Islamic teachings have been passed along at such gatherings for centuries. But this is no religious madrassa.

The tent is surrounded by fences topped with barbed wire, soldiers stand at its entrance and the students wear the yellow overalls of detainees at U.S. facilities.

The "enlightenment" class that took place one recent morning at Camp Cropper, near Baghdad's international airport, is part of a radical overhaul of a detention system still tainted by the abuse scandal at Abu Ghraib prison in 2004.

"The travesty, the failure in leadership that led to Abu Ghraib can never be allowed again," Marine Maj. Gen. Douglas Stone said in a recent interview.

Since May, when he took charge of U.S. detention operations in Iraq, Stone has opened internment facilities to greater outside scrutiny and given inmates a chance to discuss their cases with military authorities.

He also has introduced a battery of programs aimed at turning suspected insurgents into model citizens.

Teachers, clerics, psychologists and other specialists use the Quran to moderate inmates' views. They provide counseling and basic education to rehabilitate the mostly poor, uneducated detainees, some of whom have been exposed to extremist indoctrination.

Stone said he aimed to overturn the notion of detention as "warehousing" for insurgents.

"It is the battlefield of the mind," the general said.

The task has taken on new urgency as the number of detainees held by U.S. forces in Iraq has soared. About 25,000 people are held at Camp Cropper and Camp Bucca, near Basra, the two primary U.S. facilities in Iraq.

Many adults wait years before being tried or cleared, leaving them prey to recruitment by extremists housed with them.

In a bid to restore the credibility of the system, Stone has allowed representatives of the International Committee of the Red Cross, Iraqi government, military and other agencies to visit Cropper and Bucca.

Similar efforts have been made in Saudi Arabia, Yemen and Singapore. But, until recently, there had been no comparable effort in Iraq.

Some analysts say there isn't enough data to gauge the effectiveness of such programs.

Stone said that none of the more than 1,000 detainees who had been through his programs had been arrested again.

But he acknowledged that it was too soon to tell whether that would remain the case. [bold added]
General Stone, when he says that this is "the battlefield of the mind", clearly understands his words about as well as a parrot comprehends the human voices it imitates. Otherwise, he would realize that he is wasting his time (and our money) by making use of the exact same faith-based method and the exact same content that turned our enemies into brutes in the first place -- to attempt to civilize them or render them less hostile in the very least!

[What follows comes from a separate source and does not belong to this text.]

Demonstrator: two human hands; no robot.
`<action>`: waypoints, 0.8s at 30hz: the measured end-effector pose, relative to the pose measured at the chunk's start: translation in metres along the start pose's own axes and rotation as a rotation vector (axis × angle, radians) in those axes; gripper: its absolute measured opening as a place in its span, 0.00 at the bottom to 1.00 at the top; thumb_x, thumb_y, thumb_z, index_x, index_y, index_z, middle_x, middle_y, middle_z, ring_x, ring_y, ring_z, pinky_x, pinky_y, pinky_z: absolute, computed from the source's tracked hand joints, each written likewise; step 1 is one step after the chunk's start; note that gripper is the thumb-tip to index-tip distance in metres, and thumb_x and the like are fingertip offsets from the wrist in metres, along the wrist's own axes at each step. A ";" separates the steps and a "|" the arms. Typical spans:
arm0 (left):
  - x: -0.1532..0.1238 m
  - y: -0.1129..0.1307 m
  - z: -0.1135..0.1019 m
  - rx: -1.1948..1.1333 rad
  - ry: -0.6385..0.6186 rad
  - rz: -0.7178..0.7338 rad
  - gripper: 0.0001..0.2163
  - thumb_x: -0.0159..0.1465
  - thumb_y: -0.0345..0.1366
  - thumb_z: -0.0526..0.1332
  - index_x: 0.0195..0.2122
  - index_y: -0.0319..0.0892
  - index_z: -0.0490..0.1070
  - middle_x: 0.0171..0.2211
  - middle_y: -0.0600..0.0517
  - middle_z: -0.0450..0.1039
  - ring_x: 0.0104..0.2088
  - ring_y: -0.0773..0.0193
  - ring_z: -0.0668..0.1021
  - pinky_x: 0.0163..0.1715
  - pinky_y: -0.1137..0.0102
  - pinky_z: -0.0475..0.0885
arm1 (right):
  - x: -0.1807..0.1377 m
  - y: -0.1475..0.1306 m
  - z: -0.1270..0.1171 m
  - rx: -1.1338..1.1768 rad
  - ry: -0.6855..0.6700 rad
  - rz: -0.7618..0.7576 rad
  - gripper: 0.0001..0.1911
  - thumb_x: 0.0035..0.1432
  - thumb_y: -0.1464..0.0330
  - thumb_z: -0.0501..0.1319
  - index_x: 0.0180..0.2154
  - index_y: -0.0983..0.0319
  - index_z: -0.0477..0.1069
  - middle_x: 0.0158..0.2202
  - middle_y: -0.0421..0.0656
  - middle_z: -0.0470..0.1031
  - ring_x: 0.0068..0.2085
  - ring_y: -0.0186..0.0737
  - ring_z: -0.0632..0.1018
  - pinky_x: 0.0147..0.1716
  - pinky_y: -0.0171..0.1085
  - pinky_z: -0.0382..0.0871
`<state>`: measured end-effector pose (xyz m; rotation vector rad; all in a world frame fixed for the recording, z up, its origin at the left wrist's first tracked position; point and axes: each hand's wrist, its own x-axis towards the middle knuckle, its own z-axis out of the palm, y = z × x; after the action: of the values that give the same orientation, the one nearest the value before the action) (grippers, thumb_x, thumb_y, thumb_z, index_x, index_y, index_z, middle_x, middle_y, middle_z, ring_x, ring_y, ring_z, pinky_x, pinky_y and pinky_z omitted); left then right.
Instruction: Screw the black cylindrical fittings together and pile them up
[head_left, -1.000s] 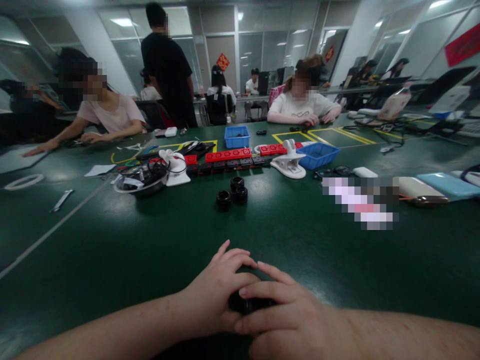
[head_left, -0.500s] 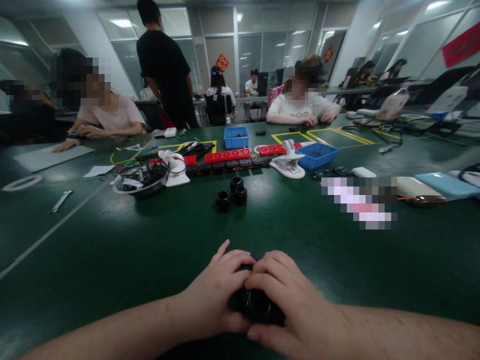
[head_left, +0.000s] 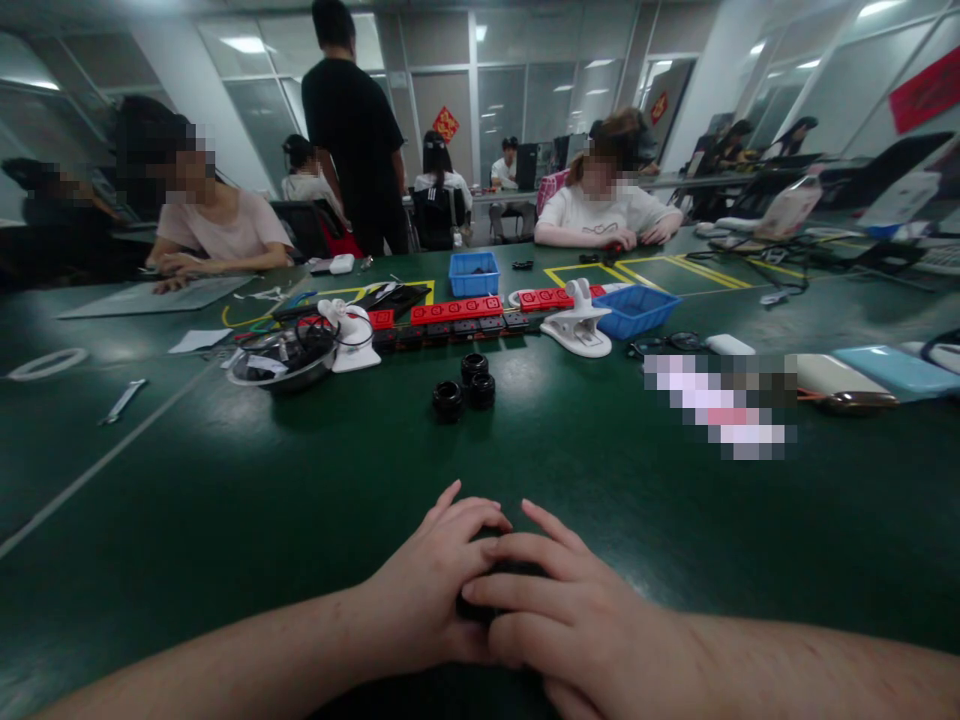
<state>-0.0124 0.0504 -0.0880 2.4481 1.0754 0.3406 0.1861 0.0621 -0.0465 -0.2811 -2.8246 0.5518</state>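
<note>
My left hand (head_left: 427, 590) and my right hand (head_left: 577, 625) meet near the front edge of the green table (head_left: 225, 500), both closed round a small black round part (head_left: 474, 606). Only a dark sliver of it shows between the fingers. The right hand's fingers lie over the left hand's fingertips and cover most of the part. Further out on the table stand three similar black round parts (head_left: 466, 384) in a cluster, beyond reach of either hand.
A clear bowl (head_left: 281, 358) with black pieces sits left of centre, beside white clamp stands (head_left: 579, 322), red and black strips (head_left: 457, 312) and two blue baskets (head_left: 634, 310). A wrench (head_left: 120, 400) lies at left. Several other people sit or stand at the far side.
My right hand's fingers have straightened and slid forward over the black part, hiding the ring face that showed half a second ago. The standing person behind has shifted right.
</note>
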 end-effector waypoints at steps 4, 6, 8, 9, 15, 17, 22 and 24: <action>-0.002 -0.002 0.001 -0.010 0.009 -0.009 0.26 0.48 0.42 0.65 0.48 0.44 0.65 0.47 0.47 0.65 0.52 0.52 0.66 0.57 0.48 0.44 | -0.001 -0.001 -0.001 -0.062 -0.043 -0.055 0.15 0.60 0.69 0.49 0.46 0.60 0.67 0.55 0.37 0.65 0.60 0.40 0.56 0.61 0.47 0.29; -0.002 -0.002 0.001 0.001 0.008 0.001 0.25 0.49 0.42 0.65 0.49 0.44 0.65 0.47 0.47 0.65 0.52 0.52 0.66 0.57 0.47 0.45 | -0.003 0.000 0.001 -0.064 -0.026 -0.060 0.16 0.60 0.66 0.50 0.49 0.60 0.66 0.56 0.38 0.63 0.60 0.42 0.57 0.61 0.49 0.30; -0.003 -0.002 0.000 0.015 0.017 0.012 0.25 0.50 0.44 0.65 0.49 0.45 0.65 0.47 0.47 0.66 0.52 0.50 0.66 0.56 0.45 0.44 | -0.004 0.000 0.003 -0.053 0.042 -0.044 0.18 0.58 0.66 0.51 0.51 0.59 0.64 0.57 0.40 0.62 0.60 0.43 0.57 0.61 0.50 0.33; -0.003 -0.001 0.000 0.018 0.024 0.013 0.27 0.50 0.46 0.66 0.51 0.47 0.64 0.48 0.47 0.65 0.52 0.49 0.66 0.56 0.43 0.44 | -0.004 0.001 0.005 -0.042 0.091 -0.022 0.19 0.57 0.67 0.52 0.51 0.59 0.63 0.57 0.42 0.62 0.60 0.43 0.57 0.60 0.50 0.35; -0.001 0.001 -0.003 0.011 0.018 -0.001 0.32 0.45 0.44 0.69 0.52 0.46 0.62 0.51 0.47 0.64 0.53 0.50 0.65 0.56 0.44 0.41 | -0.002 0.002 0.014 0.047 0.244 0.153 0.24 0.50 0.66 0.58 0.50 0.64 0.61 0.51 0.49 0.66 0.55 0.48 0.63 0.57 0.56 0.45; -0.001 0.002 -0.005 0.011 0.008 -0.001 0.30 0.46 0.45 0.68 0.50 0.46 0.64 0.49 0.47 0.66 0.52 0.51 0.65 0.56 0.44 0.41 | -0.001 0.004 0.017 0.068 0.290 0.158 0.27 0.49 0.61 0.61 0.49 0.66 0.60 0.48 0.51 0.67 0.52 0.48 0.65 0.55 0.55 0.49; -0.001 0.004 -0.007 0.008 0.003 -0.004 0.27 0.47 0.46 0.68 0.47 0.44 0.66 0.46 0.47 0.66 0.51 0.51 0.66 0.56 0.43 0.41 | -0.001 0.005 0.024 0.108 0.387 0.155 0.24 0.49 0.57 0.62 0.44 0.65 0.63 0.42 0.48 0.68 0.44 0.44 0.68 0.48 0.49 0.60; -0.001 0.004 -0.006 0.015 0.007 -0.008 0.28 0.45 0.43 0.69 0.47 0.44 0.66 0.46 0.48 0.66 0.51 0.51 0.66 0.56 0.44 0.41 | 0.000 0.004 0.024 0.121 0.364 0.173 0.18 0.50 0.62 0.61 0.42 0.65 0.64 0.40 0.47 0.69 0.42 0.43 0.68 0.45 0.47 0.62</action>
<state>-0.0125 0.0493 -0.0803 2.4574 1.0940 0.3399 0.1800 0.0572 -0.0695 -0.5461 -2.4202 0.6323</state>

This activity by our government is so wrong on so many levels I barely know where to begin. About the best I can come up with at this instant is to say something like, "Damn straight this is a battle of the mind -- and you're on the wrong side!" Our nation was founded on the notion that man has the inalienable right to live his own life as he sees fit. To protect that right from foreign and domestic enemies was the explicit purpose of its government, no more and no less.

I don't give a damn whether some fool in the Middle East kowtows towards a rock and mumbles prayers five times a day, so long as he can't harm me. Our government's job isn't to provide him (or anyone else) religious instruction. It's to make him unable to harm me or at least afraid to try.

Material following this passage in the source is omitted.